• **Task description**: Which of the lines below contain the string "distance"? Pull each one out of the data.

Supplied records Start Marker

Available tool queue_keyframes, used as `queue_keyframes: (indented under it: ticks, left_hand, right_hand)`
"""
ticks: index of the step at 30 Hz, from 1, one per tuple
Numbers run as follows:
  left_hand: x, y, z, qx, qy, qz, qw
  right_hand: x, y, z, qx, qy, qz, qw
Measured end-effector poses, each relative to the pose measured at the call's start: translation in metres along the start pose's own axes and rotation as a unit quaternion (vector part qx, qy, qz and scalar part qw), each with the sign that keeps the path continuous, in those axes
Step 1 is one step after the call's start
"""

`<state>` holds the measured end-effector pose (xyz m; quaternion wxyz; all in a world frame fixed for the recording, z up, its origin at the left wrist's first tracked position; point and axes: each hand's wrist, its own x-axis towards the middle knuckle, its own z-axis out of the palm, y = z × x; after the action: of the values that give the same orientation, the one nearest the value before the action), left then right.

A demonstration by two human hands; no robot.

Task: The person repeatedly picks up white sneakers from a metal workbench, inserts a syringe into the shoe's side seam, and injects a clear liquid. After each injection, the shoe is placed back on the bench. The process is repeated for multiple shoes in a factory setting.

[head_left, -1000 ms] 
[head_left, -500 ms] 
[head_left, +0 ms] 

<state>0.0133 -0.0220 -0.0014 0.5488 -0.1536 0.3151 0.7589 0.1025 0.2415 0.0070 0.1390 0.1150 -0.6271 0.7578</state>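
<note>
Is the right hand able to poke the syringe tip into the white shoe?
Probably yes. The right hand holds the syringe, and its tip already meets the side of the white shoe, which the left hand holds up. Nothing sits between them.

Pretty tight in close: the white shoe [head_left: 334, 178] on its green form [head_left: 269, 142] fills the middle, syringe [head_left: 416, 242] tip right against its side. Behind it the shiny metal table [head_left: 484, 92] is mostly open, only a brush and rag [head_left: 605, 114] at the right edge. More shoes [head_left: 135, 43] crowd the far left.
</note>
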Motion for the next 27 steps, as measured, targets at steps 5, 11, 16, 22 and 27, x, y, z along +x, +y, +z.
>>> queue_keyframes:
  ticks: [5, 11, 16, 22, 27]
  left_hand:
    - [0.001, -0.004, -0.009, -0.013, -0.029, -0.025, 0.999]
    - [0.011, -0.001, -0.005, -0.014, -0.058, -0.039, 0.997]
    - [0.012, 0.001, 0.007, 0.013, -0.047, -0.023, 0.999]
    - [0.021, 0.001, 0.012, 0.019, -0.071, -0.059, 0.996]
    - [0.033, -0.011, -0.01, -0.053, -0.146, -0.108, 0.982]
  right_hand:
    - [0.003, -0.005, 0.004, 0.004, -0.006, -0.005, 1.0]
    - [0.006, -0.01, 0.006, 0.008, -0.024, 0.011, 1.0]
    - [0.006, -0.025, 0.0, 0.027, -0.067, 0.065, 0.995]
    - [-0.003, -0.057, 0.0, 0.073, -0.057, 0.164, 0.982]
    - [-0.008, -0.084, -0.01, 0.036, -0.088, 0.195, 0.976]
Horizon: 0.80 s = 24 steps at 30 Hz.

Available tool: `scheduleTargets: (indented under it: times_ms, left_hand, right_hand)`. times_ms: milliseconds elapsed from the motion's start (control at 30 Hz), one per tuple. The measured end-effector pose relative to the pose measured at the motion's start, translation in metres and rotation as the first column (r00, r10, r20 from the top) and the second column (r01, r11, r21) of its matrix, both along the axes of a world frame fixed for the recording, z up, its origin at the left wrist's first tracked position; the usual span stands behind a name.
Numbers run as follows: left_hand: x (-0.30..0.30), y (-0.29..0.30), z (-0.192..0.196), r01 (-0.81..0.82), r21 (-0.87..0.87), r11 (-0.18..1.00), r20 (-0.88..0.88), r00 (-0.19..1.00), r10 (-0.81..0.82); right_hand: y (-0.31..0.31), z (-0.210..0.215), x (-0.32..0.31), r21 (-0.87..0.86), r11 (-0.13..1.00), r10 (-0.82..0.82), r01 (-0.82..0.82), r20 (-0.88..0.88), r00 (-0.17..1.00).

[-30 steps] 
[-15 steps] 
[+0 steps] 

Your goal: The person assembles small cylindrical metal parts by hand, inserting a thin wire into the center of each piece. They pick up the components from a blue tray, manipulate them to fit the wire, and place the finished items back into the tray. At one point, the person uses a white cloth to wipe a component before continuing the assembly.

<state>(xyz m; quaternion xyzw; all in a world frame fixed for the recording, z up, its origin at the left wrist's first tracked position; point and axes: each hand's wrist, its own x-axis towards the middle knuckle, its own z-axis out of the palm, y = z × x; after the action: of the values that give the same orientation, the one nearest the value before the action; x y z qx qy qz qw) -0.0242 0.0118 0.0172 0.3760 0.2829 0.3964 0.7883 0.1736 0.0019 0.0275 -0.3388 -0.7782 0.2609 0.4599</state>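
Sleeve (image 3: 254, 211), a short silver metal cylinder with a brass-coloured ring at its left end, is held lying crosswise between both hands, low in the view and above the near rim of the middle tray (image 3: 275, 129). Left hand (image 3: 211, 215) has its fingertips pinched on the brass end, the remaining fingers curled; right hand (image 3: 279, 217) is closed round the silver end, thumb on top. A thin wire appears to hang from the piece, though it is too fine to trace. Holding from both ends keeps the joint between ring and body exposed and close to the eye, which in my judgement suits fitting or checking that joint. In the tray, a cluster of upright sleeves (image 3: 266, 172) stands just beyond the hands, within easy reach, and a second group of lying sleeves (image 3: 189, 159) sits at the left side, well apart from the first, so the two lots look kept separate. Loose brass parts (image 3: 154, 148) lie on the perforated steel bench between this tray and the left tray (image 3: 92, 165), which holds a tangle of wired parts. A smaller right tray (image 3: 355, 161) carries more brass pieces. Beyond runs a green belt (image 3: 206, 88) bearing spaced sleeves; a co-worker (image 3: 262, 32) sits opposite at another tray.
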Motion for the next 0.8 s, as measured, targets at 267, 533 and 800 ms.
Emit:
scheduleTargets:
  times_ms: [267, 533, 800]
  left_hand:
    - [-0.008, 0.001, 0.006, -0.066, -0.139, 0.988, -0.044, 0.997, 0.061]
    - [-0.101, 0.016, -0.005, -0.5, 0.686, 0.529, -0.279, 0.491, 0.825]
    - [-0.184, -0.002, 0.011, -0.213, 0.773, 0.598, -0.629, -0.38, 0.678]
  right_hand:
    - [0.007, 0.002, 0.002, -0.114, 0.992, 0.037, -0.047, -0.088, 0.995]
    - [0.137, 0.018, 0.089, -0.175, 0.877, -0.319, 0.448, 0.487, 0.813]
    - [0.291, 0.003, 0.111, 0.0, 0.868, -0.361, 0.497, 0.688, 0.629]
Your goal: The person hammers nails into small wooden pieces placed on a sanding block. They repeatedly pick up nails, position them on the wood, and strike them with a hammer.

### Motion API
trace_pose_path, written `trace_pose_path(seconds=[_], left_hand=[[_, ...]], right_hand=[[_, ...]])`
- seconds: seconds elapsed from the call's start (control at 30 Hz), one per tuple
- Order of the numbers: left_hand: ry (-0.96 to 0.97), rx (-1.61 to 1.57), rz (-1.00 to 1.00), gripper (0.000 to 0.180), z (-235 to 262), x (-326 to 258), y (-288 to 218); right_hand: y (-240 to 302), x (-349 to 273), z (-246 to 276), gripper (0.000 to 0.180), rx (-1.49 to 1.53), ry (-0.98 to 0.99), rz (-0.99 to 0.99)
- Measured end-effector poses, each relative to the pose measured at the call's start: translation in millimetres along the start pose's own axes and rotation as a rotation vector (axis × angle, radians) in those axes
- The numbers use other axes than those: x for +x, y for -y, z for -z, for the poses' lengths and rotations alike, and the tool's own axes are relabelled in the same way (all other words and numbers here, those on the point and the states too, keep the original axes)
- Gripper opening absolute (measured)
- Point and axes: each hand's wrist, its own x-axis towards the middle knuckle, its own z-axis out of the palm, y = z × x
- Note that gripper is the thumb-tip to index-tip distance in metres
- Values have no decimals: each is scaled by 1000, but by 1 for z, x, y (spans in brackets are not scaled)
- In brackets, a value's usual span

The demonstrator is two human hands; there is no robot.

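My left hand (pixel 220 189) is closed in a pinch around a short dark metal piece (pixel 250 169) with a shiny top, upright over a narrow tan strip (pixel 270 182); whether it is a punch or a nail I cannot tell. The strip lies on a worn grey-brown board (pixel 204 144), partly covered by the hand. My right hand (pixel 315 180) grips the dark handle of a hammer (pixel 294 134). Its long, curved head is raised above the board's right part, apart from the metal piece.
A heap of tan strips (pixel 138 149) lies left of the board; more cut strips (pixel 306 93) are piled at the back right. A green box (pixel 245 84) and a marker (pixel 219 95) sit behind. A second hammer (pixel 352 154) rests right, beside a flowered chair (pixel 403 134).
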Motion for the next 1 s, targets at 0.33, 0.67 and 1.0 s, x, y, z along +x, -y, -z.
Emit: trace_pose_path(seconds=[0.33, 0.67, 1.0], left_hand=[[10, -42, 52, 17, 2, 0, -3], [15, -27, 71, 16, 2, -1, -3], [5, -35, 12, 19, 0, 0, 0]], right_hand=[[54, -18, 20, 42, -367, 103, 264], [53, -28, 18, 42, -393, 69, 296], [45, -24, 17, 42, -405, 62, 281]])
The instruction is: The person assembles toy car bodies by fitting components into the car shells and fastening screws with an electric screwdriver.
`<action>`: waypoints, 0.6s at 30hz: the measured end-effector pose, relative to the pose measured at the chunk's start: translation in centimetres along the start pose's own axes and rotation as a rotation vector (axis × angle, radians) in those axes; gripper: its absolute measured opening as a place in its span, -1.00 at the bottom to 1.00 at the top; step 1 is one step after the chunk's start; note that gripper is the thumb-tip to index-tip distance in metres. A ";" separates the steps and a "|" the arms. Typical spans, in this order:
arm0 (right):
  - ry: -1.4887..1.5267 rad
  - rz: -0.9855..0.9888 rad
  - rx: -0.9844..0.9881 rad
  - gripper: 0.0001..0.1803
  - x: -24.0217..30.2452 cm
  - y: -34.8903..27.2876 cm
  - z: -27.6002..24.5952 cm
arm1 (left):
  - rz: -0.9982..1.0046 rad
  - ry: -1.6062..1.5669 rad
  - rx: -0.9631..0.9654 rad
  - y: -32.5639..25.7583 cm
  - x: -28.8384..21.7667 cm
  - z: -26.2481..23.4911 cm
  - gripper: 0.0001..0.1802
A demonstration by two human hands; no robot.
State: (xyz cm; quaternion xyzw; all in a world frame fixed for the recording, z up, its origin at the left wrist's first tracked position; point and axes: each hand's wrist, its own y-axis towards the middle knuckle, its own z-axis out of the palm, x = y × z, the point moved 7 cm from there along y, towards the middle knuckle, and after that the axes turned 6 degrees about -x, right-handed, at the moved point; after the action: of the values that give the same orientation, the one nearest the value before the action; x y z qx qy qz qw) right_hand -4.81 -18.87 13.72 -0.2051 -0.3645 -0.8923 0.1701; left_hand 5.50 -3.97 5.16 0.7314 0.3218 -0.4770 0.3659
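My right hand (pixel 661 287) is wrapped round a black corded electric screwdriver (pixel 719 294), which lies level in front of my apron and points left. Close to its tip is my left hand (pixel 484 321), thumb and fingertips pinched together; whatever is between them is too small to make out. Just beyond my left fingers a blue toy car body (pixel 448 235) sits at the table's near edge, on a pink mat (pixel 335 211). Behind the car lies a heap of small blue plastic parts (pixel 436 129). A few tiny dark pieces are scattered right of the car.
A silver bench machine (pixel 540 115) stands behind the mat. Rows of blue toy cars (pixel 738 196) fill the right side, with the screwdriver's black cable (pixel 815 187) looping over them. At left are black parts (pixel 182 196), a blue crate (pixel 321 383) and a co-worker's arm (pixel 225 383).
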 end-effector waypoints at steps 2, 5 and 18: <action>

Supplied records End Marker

• **Exercise output**:
- Note that gripper is the thumb-tip to index-tip distance in metres
`<action>`: waypoints, 0.6s at 30hz: the measured end-effector pose, relative to the pose measured at the chunk's start: translation in centimetres along the start pose's own axes and rotation as a rotation vector (axis × angle, radians) in those axes; gripper: its absolute measured opening as a place in its span, -1.00 at the bottom to 1.00 at the top; step 1 is one step after the chunk's start; note that gripper is the thumb-tip to index-tip distance in metres. A ";" separates the steps and a "|" the arms. Typical spans, in this order:

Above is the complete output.